We need both anonymity and accountability

January 25, 2006

Few days ago Massimo Mantellini brought to my attention this Wired article from cryptography guru Bruce Schneier. It’s a brilliant short essay that explain how bold is the error of those confusing anonymity with accountability and how important is the quest for accountable systems, especially those accessed by anonymous users.

accountability

If someone isn’t accountable, then knowing his name doesn’t help. If you have someone who is completely anonymous, yet just as completely accountable, then – heck, just call him Fred. History is filled with bandits and pirates who amass reputations without anyone knowing their real names.

Then I came across this post from Dion Hinchcliffe. Dion has a completely different vision and is ready to give up anonymity for the sake of preserving the writable web!

Of course, there will be attendant problems with this approach including a rapidly vanishing anonymity on the Web. But that just might remain a nice artifact of being a read-only Web user.

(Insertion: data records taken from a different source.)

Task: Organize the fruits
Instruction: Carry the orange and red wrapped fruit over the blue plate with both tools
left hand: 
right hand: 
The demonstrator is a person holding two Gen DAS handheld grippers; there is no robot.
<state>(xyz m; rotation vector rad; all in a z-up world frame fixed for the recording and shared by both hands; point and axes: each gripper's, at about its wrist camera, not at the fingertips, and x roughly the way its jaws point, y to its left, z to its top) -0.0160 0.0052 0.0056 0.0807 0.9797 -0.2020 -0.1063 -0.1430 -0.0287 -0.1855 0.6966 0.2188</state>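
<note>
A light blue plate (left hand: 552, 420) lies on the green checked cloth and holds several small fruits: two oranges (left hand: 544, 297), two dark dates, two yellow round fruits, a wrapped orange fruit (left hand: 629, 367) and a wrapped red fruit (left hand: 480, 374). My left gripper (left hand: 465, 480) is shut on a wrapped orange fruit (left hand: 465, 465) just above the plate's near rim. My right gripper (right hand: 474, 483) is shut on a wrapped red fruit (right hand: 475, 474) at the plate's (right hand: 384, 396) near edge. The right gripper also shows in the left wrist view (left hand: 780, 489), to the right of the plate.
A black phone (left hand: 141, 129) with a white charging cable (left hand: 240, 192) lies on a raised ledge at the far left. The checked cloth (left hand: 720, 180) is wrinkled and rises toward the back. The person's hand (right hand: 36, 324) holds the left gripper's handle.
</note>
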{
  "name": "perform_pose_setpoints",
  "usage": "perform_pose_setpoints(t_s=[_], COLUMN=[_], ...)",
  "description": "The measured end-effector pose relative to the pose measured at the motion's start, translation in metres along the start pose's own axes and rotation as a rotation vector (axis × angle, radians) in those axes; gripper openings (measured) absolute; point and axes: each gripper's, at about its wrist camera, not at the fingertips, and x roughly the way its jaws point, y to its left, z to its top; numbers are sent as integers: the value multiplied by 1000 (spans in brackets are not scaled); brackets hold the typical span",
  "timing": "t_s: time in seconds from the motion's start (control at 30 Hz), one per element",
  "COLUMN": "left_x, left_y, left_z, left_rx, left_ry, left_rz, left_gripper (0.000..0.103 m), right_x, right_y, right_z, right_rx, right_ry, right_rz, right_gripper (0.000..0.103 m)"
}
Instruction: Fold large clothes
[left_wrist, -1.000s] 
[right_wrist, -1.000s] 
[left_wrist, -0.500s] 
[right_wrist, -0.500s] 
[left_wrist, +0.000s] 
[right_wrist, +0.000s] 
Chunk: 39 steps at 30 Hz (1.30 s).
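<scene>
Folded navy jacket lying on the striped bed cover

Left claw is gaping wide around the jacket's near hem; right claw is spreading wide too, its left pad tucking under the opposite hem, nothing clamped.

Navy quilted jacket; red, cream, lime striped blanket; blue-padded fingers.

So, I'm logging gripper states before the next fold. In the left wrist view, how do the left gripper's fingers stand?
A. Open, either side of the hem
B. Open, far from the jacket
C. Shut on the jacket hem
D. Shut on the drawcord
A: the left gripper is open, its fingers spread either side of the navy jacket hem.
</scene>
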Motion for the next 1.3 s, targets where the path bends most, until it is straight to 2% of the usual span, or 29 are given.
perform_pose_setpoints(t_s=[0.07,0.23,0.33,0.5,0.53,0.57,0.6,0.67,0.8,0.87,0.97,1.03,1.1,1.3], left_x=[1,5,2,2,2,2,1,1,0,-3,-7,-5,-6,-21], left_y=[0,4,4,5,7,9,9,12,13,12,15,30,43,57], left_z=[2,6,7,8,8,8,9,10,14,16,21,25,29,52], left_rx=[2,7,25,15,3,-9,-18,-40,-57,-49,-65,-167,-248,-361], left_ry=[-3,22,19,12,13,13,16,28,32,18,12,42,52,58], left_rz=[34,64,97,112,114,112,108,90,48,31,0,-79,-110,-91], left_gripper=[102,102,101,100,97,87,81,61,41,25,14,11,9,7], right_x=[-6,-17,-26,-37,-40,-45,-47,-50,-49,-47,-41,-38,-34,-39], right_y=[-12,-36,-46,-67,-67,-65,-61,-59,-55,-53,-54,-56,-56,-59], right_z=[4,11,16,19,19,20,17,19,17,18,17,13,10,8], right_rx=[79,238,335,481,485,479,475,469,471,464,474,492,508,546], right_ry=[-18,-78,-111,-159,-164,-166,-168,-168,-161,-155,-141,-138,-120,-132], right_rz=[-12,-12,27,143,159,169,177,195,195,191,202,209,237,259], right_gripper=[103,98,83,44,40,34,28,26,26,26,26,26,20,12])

I don’t believe anonymity is just a “nice artifact of the read-only web”, it’s an important part of our everyday life. Most of our time we are in an anonymous mode: when we walk the streets of our towns, when we pay cash our newspaper, when we attend the Sunday Mass, when we watch tv at home, ….

But Dion wishes for a different world:

[…] controlling anarchy on the writable Web might be as simple asking that folks flash their Identity 2.0 credential right before they change something on the Internet. This ensures their personal identity is attached to the change. And creating a verifiable chain of evidence might be all it takes for people to act more responsibly. Wiki vandalism, comment flaming, and other forms of anonymous mischief on the writable Web may be eliminated forever when you know that your ID will be attached to it in perpetuity, affecting your hireability, possible suitability for public office, and more, forever.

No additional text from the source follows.